Click to learn more about author Bob Vecchione.
The inspiration for sharing this perspective came from a recent data security initiative with a top 10 North American financial institution who has operationalized its Data Lakes.
Due to enhanced visibility of the data on the business side, and at the behest of the data security team, this particular data marketplace team was challenged to provide assurance that certain data attributes would be identified and “handled” by the intelligence within the Data Marketplace. The client team set out to solve this problem by creating a “short listed” Proof of Concept, challenging technology vendors to demonstrate automated identification and action on potentially sensitive data.
In short, the tests included ingesting a provided sample data set, and then demonstrating the platform’s ability to radically simplify and accelerate the way this organization could manage, prepare and deliver self-service, business-ready data INCLUDING identification and governing of potentially sensitive data.
Information Governance covers a spectrum of topics including the accuracy, integrity, consistency, accessibility, privacy, and security of information across the enterprise.

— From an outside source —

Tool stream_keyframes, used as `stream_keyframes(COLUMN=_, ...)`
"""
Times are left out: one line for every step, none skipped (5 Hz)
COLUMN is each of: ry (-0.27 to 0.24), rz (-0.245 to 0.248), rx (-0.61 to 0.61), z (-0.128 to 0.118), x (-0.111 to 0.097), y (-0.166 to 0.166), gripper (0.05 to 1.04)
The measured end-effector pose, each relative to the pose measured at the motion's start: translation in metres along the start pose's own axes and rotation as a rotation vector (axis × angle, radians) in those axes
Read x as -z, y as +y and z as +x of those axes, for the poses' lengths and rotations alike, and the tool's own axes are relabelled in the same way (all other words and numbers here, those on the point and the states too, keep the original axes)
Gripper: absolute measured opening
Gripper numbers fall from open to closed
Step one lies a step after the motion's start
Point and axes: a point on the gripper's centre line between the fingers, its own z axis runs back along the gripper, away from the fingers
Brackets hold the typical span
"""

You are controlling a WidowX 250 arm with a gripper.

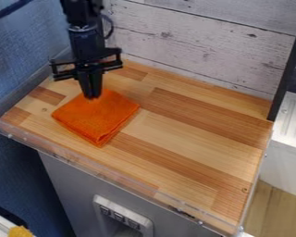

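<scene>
- Across the wide wooden desk [194, 132], backed by the whitewashed plank wall [206, 46] and edged by a clear rim [101, 170] on the near side, we're at the cloth-handling step, as we judge it: the pincer is down at the fabric, and the cloth lies flat on the boards.
- Now the black arm [85, 39]: we have it entering from the top edge, left of centre, and hanging nearly straight down in front of the plank wall. The wrist is low, over the far left part of the desk, its crosswise bracket just above the cloth's far side.
- Here's our orange folded cloth [98, 118], on the left part of the desk, set diagonally, one corner pointing towards the near rim. Its layers look stacked fairly neatly, with the folded edges showing at that near corner.
- Down to the pincer [92, 97]: it points downward, its tip right at the cloth's far part, seemingly touching. How far open it is, we cannot tell, nor whether it has any fabric in its hold.
- And the smallest detail, that contact spot: our next move calls, we reckon, for a sure grip on the upper layer before any lift or drag. A shallow pinch could slip off, or catch one layer and pull the fold apart.
</scene>
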Motion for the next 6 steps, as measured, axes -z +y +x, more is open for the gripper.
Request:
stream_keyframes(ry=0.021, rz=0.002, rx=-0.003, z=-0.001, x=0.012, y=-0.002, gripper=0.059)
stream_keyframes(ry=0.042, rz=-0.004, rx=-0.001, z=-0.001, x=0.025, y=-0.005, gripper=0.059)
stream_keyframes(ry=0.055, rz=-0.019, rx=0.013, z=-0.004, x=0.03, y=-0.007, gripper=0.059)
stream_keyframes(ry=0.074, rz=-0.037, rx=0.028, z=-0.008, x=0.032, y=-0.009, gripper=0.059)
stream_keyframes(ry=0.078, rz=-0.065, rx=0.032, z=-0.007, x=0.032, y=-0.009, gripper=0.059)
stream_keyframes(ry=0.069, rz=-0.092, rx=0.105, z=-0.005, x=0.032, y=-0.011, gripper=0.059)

We will not discuss every aspect of Data Governance here, but instead focus on data security and what that means in this context.
Spotlight PII: Personally Identifiable Information
By design, data marketplaces deliver high levels of self-service data to business users helping drive faster insights within the business. And easier access to more data only heightens the importance among corporate security teams to properly secure all this newly available information.
If you are in the process of building out a well-designed and effectively implemented Data Marketplace, one of the many challenges you are likely facing is how to secure your data. All of the standards apply: AD, ACL’s, Kerberos, encryption, and so on. However, an often-overlooked aspect of data security is: How do you even know what data to secure? Some take the approach of locking everything down – which limits access to the users who need the data, diminishing data’s value exponentially. Others may define the attributes that they “think” are sensitive which puts unknown attributes at risk of not being secure when they in fact should be.
“Through 2018, 90% of deployed data lakes will be useless as they are overwhelmed with information assets captured for uncertain use cases.*”
To help remedy this, choose your solution wisely. There are a few exemplary providers in the industry that do PII detection, and do it well. Look to those who have developed a process and technique as a part of data on-boarding, detecting patterns that may be sensitive early on, and at a field level. And it’s not just for security reasons. Many challenges that plague data lake enterprises have been solved or mitigated by managing all data, including data access rights, from the point of ingestion.
Data Professionals on all Levels: You Need to Own it.
CIOs, CTOs, Chief Data Officers and those involved in, or responsible for, information governance practices in compliance are feeling the heat more than ever. Why? Because most Data Lake implementations are focused on storing and processing data, not governing it.
And statistics reveal – more likely than not – that silos exist within IT organizations that are often staffed with individuals at varying skill levels of governance, adding further vulnerability and risk to the business at large.
“Fewer than 10% of Data Lake organizations have formalized their approach to governance.*”
The Blend: Metadata, Governance & Security
Over the last 2 – 3 years, many organizations have either built out, or are in the process of building out a data lake. The appeal of going into the lake is strong; promising self-service on-demand access to all data regardless of where it lives. But too often, IT managers soon realize a self-service Data Management model is not achievable because of unmet internal data security levels.
This means the well-intentioned Data Lake has become more of a liability than a shareable repository with a single – or few – approved users to provide secured data on demand. This defeats the purpose of the lake to begin with, is expense, a resource drain and a downer for information seekers.
Big Data requires us to rethink Data Governance from the ground up. Instead of physically separating sandbox and production data, Big Data Governance logically controls access and usage as data matures from “raw” to “ready.” How can you tell if data is ready for production? Look to the metadata. Any
Big Data platform supporting production usage data must have metadata tracking the lifecycle of data ingestion, security, validation, preparation, and use.
Metadata = Better Data
Metadata needs to manage data access rights, capture data profiling results, and commentary by data developers and end users. Metadata stores the policies that define production readiness, and is able to enforce them. Without metadata, the lake becomes virtually unusable and a significant security risk.
Few people actually know how to map a company’s internal security policies to data in a meaningful way. Let today’s commercial technologies remove the manual guess work, as no one can possibly know the content of every field across every source. Leveraging rich metadata with automation through pattern recognition serve as the foundation for driving big strategic initiatives throughout the business.
As you strategize about your journey for delivering self-service nirvana, security, driven by metadata and governed through well-defined processes, is the way to not only mitigate risk but deliver on the true promise of going beyond the traditional Data Lake to a self-service data marketplace.